NT2 cells were grown in zinc adequate or zinc deficient media for 4 d and were incubated with 10 μM retinoic acid for 24 h starting on day 3. Cell samples were harvested in Triton X-100 lysis buffer with a protease inhibitor cocktail. Samples were subjected to sodium dodecyl sulfate polyacrylamide gel electrophoresis (SDS-PAGE) using a 10% polyacrylamide gel and then transferred to a 0.2 μm nitrocellulose membrane on ice. The membrane was blocked with Superblock blocking buffer in TBS for 1 h at room temperature followed by overnight incubation at 4°C with rabbit polyclonal antibodies for RXRα at 1:5000 (D-20: sc-553; Santa Cruz Biotechnology, Santa Cruz, CA) and CRABP2 at 1:1000 (ab74365; Abcam, Cambridge, MA). A mouse monoclonal antibody for β-actin at 1:1000 (A2228; Sigma Aldrich, St. Louis, MO) was used as a loading control. Membranes were then washed and incubated with their corresponding IRDye infrared dyes at 1:20,000. Immunoreactive bands were visualized using the Odyssey infrared detection method with corresponding software (LI-COR Biosciences, NE).

2.5. Cellular zinc measurements

Cell samples were digested in concentrated trace metal free nitric acid and diluted in 4% trace metal free nitric acid. Samples were diluted and total zinc concentrations were measured by inductively coupled plasma mass spectrometry (ICP-MS) on a Finnegan Element-1 ICP-MS at the National High Magnetic Field Laboratory. NT2 cell zinc concentrations are reported as μg zinc/mg cell protein.
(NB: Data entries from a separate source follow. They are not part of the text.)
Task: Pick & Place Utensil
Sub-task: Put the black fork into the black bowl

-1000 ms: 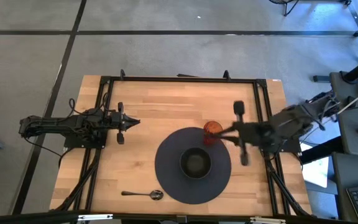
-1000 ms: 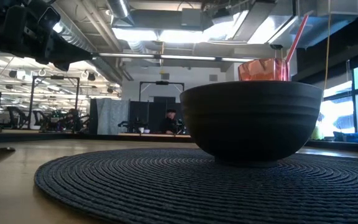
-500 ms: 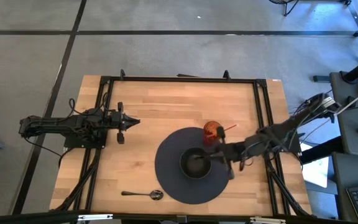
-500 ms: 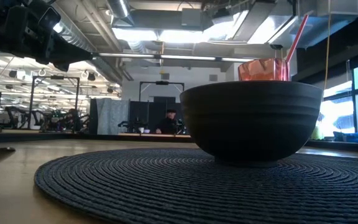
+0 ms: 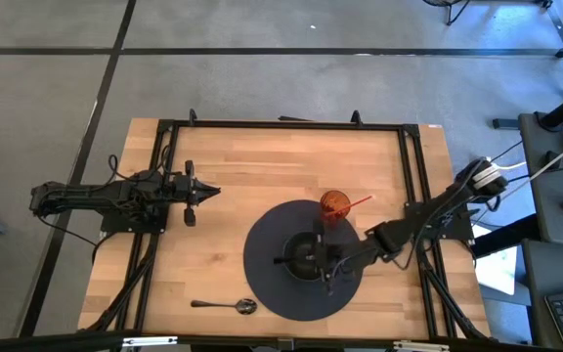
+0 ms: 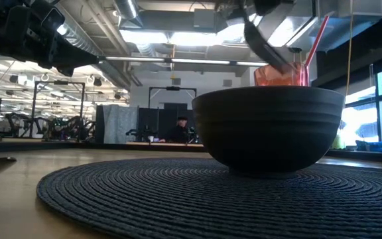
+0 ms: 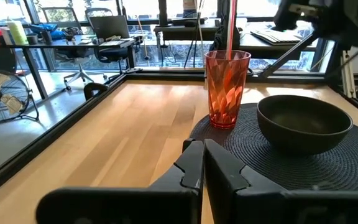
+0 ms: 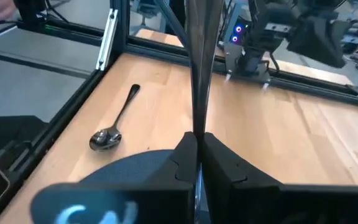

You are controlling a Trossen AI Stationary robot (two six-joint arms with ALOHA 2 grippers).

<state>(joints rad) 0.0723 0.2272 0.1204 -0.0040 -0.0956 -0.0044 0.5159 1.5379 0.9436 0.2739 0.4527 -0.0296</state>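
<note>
A dark bowl (image 5: 306,256) sits on a round dark placemat (image 5: 262,279), with a red cup and its straw (image 5: 335,203) at the mat's far edge. My right gripper (image 5: 319,264) reaches over the bowl from the right, shut on a thin dark utensil (image 8: 197,62). The utensil also shows above the bowl's rim (image 6: 267,46) in the low view. A metal spoon (image 5: 225,306) lies flat on the wood near the front edge, apart from both grippers. My left gripper (image 5: 213,192) waits shut at the table's left. My right gripper pinches the dark utensil between its two fingers, at the utensil's near end (image 8: 196,132). The utensil runs on beyond the fingertips in line with them. The fingers come from the table's right, slanting a little down. The utensil's free end (image 5: 280,260) hangs over the bowl, clear of the table.
Black rails (image 5: 281,125) frame the wooden table top. Bare wood lies between the left gripper and the placemat and along the far side. The spoon (image 8: 107,135) lies left of the mat near the front edge.
My right gripper has come down and toward the table's left and near side, from high beside the red cup to just over the bowl, carrying the dark utensil. The utensil has come into the low view above the bowl's rim.
</note>
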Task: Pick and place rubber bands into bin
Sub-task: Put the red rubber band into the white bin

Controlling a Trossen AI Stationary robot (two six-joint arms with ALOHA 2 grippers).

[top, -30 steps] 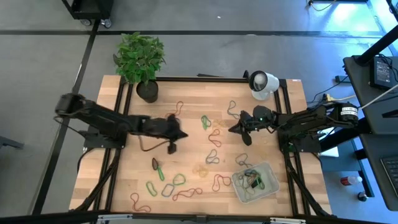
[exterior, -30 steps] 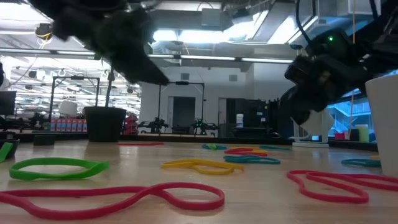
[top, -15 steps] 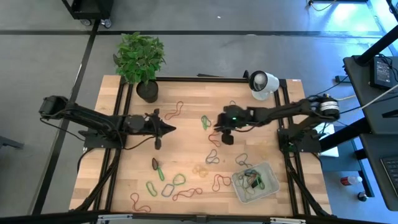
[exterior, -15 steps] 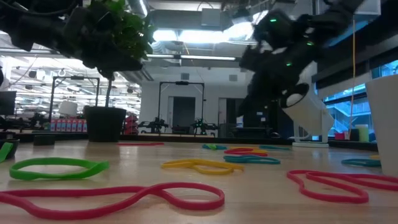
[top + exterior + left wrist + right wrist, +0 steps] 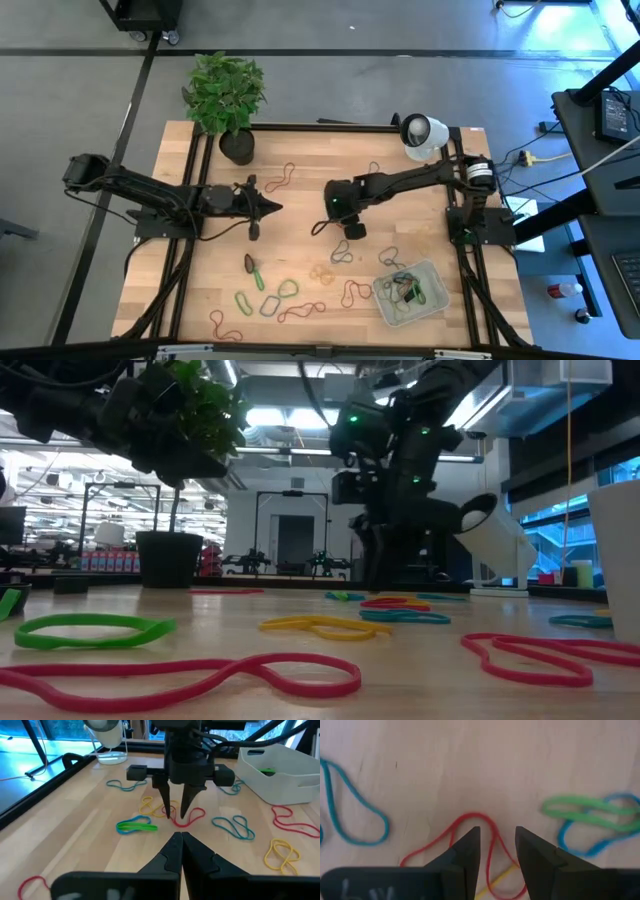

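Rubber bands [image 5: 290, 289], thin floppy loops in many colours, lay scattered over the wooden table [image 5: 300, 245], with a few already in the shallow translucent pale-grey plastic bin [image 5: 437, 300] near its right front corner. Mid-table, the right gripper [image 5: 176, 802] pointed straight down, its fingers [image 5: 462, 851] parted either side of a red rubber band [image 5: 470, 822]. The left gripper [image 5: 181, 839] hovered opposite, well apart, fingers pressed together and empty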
All glassware and plasticware were acid washed to ensure that all supplies were zinc free.

2.6. Statistical analysis

Data were analyzed using a one-way ANOVA followed by a by Newman–Keuls Multiple-comparison post hoc test using GraphPad Prism 5.0 software (Prism; GraphPad, San Diego, CA) and were considered significant at p<0.05.

3. Results

3.1. Media and cellular zinc

Chelex-treatment of serum resulted in a 62% reduction in media zinc (14.15±0.89 μg/L vs 37.75±0.92 μg/l) as previously described.¹³ One day of zinc deficiency resulted in a 25% reduction in cellular zinc compared to cells exposed to zinc adequate media (0.18±0.027 vs 0.24±0.047 μg zinc/mg protein). Continuation of the deficiency for 4 d resulted in a further reduction in cellular zinc to approximately 40% of control values (0.10±0.015 vs 0.24±0.047 μg zinc/mg protein; p<0.01).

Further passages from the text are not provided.